• **BRIEF**: Print nothing but the lines below starting at the line that holds "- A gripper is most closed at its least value" and ending at the line that holds "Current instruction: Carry", including both, each exactly as written.

• **SUPPLIED DATA**:
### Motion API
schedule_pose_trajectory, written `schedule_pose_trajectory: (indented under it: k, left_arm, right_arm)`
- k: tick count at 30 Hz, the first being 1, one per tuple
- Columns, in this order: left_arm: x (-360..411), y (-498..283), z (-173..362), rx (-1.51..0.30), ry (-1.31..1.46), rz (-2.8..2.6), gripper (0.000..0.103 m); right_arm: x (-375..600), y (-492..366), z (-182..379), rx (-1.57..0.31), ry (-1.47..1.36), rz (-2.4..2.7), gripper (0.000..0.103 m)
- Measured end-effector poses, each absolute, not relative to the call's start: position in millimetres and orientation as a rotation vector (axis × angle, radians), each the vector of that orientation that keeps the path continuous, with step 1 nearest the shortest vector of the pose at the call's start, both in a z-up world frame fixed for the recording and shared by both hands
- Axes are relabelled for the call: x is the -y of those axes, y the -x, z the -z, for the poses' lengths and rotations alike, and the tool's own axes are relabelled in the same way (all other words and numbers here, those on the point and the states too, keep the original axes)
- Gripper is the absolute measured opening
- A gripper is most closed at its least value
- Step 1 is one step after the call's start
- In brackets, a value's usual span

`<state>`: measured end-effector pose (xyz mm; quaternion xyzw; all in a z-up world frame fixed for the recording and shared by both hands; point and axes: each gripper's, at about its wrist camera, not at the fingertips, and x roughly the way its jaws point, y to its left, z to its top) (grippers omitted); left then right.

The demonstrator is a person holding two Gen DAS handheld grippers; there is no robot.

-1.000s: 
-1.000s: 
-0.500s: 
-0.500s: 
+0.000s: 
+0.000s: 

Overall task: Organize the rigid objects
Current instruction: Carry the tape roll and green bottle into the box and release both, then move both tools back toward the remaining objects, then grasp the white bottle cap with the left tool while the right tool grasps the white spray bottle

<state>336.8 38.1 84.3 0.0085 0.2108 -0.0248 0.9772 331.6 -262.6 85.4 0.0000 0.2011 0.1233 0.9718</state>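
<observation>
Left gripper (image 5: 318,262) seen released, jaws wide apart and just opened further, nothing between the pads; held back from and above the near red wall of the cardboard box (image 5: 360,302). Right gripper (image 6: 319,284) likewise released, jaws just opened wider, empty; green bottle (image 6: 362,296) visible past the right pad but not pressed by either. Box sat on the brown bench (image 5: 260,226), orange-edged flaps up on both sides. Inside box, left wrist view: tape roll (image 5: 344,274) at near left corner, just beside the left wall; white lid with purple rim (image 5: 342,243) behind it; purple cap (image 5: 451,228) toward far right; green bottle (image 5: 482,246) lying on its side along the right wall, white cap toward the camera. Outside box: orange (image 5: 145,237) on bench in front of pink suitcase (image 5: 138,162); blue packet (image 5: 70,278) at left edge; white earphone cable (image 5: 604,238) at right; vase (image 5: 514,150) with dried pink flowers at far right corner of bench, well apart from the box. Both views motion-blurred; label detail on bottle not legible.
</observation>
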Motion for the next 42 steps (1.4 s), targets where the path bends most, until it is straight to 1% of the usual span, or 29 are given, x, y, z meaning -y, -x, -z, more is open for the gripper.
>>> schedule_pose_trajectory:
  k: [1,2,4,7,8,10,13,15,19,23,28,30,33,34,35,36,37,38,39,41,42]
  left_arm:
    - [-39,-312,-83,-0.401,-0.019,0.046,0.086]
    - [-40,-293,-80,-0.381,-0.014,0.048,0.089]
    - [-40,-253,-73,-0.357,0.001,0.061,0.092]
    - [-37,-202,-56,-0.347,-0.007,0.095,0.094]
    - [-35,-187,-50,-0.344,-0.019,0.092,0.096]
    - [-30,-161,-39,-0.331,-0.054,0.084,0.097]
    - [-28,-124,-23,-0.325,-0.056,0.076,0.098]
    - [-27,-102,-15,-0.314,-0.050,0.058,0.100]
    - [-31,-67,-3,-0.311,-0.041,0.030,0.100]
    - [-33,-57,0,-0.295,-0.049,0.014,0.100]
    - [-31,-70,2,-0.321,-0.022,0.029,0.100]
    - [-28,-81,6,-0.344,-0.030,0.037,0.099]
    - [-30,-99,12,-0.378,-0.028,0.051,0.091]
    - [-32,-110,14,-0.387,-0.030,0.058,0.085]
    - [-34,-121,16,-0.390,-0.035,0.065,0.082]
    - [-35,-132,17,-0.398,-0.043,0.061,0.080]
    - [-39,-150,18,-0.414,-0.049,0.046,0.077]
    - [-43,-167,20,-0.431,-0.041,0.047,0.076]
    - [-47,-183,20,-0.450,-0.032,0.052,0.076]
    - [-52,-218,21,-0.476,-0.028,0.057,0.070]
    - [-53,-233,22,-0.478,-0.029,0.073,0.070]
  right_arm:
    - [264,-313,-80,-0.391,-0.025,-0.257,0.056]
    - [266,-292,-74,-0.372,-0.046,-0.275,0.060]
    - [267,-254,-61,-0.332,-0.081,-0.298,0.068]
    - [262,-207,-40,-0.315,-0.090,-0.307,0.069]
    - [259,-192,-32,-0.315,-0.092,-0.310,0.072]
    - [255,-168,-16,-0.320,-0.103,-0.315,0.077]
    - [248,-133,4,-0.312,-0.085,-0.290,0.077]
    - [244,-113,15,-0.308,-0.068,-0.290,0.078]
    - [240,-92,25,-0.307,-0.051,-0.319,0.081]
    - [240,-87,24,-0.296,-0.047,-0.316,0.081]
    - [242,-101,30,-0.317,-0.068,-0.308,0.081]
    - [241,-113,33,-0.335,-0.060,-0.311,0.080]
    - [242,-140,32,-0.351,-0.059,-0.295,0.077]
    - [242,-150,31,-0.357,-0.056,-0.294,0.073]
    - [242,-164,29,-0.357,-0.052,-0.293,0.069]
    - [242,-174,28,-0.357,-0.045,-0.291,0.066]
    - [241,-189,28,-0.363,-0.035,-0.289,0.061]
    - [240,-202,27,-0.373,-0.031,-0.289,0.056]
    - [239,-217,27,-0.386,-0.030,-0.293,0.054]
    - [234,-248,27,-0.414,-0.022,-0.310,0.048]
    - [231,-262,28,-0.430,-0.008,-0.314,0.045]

• **EXPECTED OUTPUT**:
- A gripper is most closed at its least value
- Step 1 is one step after the call's start
- In brackets, a value's usual span

`<state>`: measured end-effector pose (xyz mm; quaternion xyzw; all in a z-up world frame fixed for the recording and shared by both hands; point and axes: each gripper's, at about its wrist camera, not at the fingertips, and x roughly the way its jaws point, y to its left, z to its top) (grippers omitted); left then right.

The demonstrator is a person holding two Gen DAS handheld grippers; there is no robot.

-1.000s: 
-1.000s: 
-0.500s: 
-0.500s: 
+0.000s: 
+0.000s: 

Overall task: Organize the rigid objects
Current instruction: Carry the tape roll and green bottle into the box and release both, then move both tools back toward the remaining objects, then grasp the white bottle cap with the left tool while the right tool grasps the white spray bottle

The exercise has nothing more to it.